Pour répondre à ta question, ça ne me poserait pas de problème qu’un éditeur en place passe par une plateforme de financement participatif, il ne baisserait pas dans mon estime, mais je ne sais pas si j’achèterais via la plateforme ou en boutique. Et puis j’aurais quand même plus confiance avec un éditeur en place qu’avec un particulier, car il y a toujours un risque avec les plateformes.
Rémi dit:En effet, quand un éditeur prend complètement le risque financier, on est en droit de se dire que le jeu a été testé et retesté, qu'il est équilibré etc.... Dans le cas d'un financement participatif, comme il n'y a pas ou peu de risque financier, n'importe qui peut proposer n'importe quoi, finalement. Soit le projet est financé, soit il ne l'est pas.
Oui enfin si un éditeur vend un jeu mal équilibré et bâclé grâce au financement participatif, il y a de fortes chances pour que ce soit le seul et que les acheteurs ne lui fassent pas confiance une seconde fois, donc c'est du pareil au même...
Je me suis peut être mal exprimé. Je faisais plus allusion aux particuliers qui proposent des jeux en financement participatif. Car effectivement, l’éditeur a une volonté de continuer dans le temps. Le particulier, pas forcément.
Pour ma part je comprends tout à fait que les éditeurs aient des avantages à passer par des financements participatifs et qu’ils le fassent car c’est une sécurité pour eux, pour autant je ne suis pas fan du tout de ces financements et n’en suis et ne serai jamais client, tout d’abord parce que ça fonctionne presque uniquement au moubourrage, c’est à dire acheter un jeu dont on ne connait pas grand chose à part le matériel et quelques éclairages rapides sur les règles, alors que tous les jeux que j’achète sont des achats mûrement réfléchis, après avoir lu pas mal de retours de joueurs, lu les règles et si possible vu comment ça tourne sur vidéo. Mon budget jeu ne me permet pas de pledger sur une valeur qui n’est pas sûre et je m’en fous d’acheter un jeu 6 mois ou un an après sa sortie, y en a tellement à jouer en attendant… Donc voilà, de mon côté, jamais de précommande, et jamais de pledge. Je précise aussi que je m’en bats les… des bonus réservés uniquement aux pledgeurs, c’est souvent simplement une carotte au bout du bâton et assez dispensable…
Rémi dit:Je me suis peut être mal exprimé. Je faisais plus allusion aux particuliers qui proposent des jeux en financement participatif. Car effectivement, l'éditeur a une volonté de continuer dans le temps. Le particulier, pas forcément.

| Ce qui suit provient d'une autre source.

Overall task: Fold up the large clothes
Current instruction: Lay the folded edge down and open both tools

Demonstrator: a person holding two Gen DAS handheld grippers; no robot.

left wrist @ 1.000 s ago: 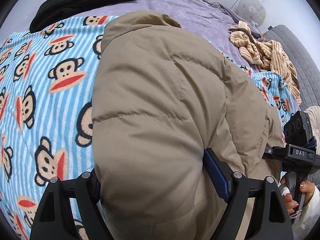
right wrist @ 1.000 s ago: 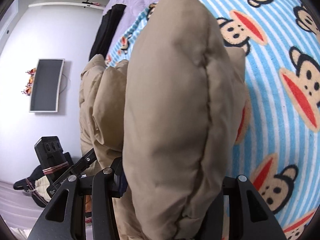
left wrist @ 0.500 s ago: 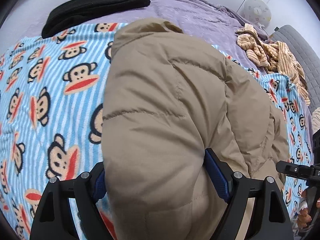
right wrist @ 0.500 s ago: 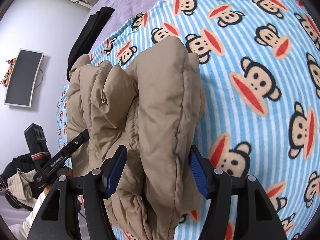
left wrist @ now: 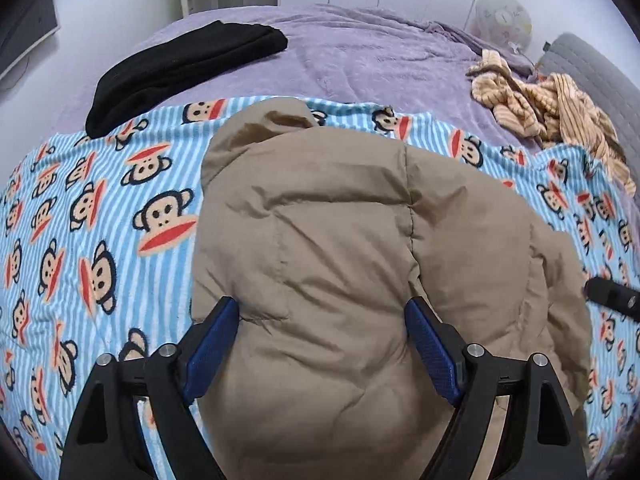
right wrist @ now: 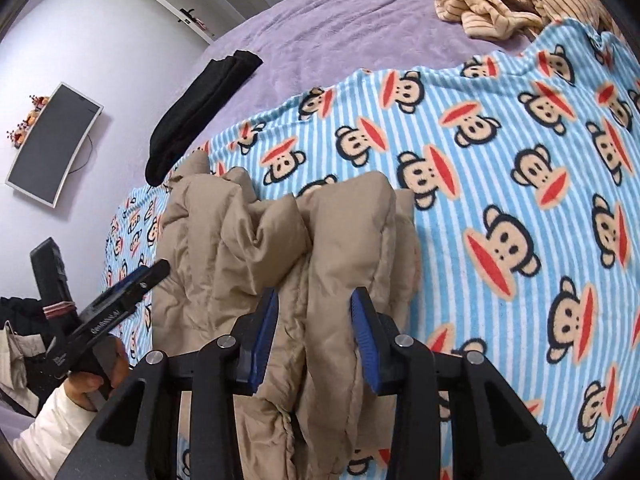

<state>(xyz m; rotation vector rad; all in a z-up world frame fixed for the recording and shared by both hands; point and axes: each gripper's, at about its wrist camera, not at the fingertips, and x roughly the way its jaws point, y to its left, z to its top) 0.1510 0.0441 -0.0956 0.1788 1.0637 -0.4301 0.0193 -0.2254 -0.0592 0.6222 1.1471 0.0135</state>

Mais de nombreux particuliers qui lancent un KS ont l'espoir secret de pouvoir un jour vivre de l'édition de jeux. Il n'y a qu'à voir la multiplication des micro-éditeurs. Ces entreprises d'édition de jeux qui ne sont en fait qu'une seule personne. D'ailleurs même Ystari est une micro-structure.
Kickstarter a permis à nombre de particuliers de se lancer et d'être aujourd'hui éditeurs.
EcuslahP dit:Les américains ayant cette mentalité/culture de pionniers n’hésitant pas a se battre et a écraser les autres par tous les moyens pour arriver a leur fin, il n'est pas étonnant qu'il soit complètement décomplexé de ce point de vue la.
mais il faut voir aussi après la décadence de leur pays !
De ce point de vue la l’Europe a un peu plus de conscience et donc ça ne m'étonne pas voir même ça me rassure qu'on ait un regard plus critique sur le phénomène.
N'est-ce pas un peu de l'anti-américanisme primaire? Tout ce qui vient des USA n'est pas bon, ok, mais il ne faut pas exagérer non plus. Les américains ont une approche différente du succès que par chez nous. Aux USA, quand tu réussis et que tu gagnes de l'argent, les gens sont contents pour toi. En Europe, c'est presque une tare. Les gens se détournent de toi, et c'est comme si il fallait obligatoirement travailler pendant 30 ans pour mériter quoique ce soit. Le succès est mal vu, engendre les jalousies, etc.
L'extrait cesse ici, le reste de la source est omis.